Exercise goal: Look below for the line holding "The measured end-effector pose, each" and the line holding "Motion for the". Repeat those two and everything between, exactly.

Exercise data:
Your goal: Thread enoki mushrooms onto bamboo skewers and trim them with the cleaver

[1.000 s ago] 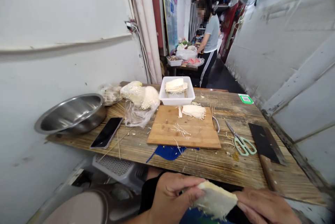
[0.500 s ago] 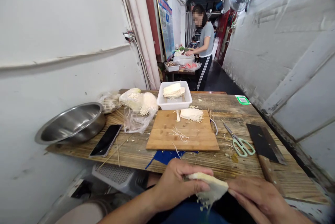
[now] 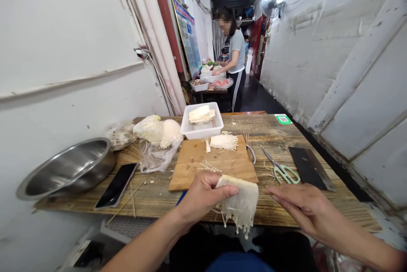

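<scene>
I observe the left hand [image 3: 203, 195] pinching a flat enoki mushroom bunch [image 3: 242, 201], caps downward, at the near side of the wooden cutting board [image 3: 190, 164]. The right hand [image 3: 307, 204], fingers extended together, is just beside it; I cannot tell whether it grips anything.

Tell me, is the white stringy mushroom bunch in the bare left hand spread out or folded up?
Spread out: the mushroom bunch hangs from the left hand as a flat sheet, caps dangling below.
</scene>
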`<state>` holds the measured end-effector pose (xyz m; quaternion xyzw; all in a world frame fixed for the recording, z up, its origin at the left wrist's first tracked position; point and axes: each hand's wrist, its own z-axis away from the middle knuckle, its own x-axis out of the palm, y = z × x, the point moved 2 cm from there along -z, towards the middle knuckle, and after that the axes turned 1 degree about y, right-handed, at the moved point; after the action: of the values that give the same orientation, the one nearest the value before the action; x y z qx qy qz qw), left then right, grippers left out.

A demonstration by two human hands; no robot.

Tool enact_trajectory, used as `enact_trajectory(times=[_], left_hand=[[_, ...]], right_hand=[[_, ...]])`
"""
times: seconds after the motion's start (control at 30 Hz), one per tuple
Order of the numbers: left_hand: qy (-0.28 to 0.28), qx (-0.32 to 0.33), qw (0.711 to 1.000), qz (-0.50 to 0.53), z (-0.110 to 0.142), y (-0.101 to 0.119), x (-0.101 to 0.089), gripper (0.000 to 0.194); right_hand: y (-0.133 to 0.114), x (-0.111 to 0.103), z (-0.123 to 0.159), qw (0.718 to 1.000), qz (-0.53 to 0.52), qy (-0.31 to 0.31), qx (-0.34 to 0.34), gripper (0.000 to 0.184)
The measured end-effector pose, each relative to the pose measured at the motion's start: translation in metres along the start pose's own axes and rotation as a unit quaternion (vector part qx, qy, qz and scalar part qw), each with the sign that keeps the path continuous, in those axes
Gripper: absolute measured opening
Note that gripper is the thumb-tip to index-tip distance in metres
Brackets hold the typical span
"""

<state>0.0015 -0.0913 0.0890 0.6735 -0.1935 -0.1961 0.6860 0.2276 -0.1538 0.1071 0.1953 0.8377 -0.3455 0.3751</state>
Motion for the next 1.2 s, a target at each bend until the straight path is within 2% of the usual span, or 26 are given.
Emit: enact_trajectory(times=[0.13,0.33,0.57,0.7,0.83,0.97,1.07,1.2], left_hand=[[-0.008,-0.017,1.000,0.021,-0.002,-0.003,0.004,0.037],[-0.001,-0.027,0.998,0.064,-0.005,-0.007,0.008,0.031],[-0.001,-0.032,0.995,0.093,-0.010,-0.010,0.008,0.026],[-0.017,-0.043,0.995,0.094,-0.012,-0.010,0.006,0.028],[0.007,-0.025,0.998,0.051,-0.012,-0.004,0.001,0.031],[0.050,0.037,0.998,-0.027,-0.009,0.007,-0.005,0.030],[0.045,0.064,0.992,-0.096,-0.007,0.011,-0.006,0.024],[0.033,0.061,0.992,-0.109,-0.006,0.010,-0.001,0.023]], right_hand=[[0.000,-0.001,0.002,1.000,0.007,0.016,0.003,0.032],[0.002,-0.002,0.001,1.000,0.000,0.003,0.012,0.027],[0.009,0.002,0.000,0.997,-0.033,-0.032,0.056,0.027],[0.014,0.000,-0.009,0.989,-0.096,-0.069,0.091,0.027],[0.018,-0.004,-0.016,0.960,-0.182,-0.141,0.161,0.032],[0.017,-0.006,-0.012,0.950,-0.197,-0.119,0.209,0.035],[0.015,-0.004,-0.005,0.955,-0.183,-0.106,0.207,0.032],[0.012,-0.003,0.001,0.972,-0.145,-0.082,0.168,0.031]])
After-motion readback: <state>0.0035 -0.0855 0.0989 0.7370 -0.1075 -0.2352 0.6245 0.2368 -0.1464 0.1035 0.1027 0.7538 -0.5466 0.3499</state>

Completed task:
The measured end-effector pose, each relative to the pose measured at the motion's start: translation in metres along the start pose's own axes and rotation as a unit quaternion (vector part qx, qy, qz and scalar part qw), each with the sign that keeps the path continuous, in those axes
Gripper: absolute measured opening
Note that gripper is the thumb-tip to index-tip distance in metres
Brackets hold the typical span
"""

<state>0.0015 -0.0913 0.0890 0.6735 -0.1935 -0.1961 0.6860 0.2276 -0.1538 0.1071 0.1953 0.8377 -0.3455 0.3751</state>
Motion for the next 1.2 s, a target at each bend until the straight path is within 2% of the usual span, or 26 are given.

The exercise requires nothing further.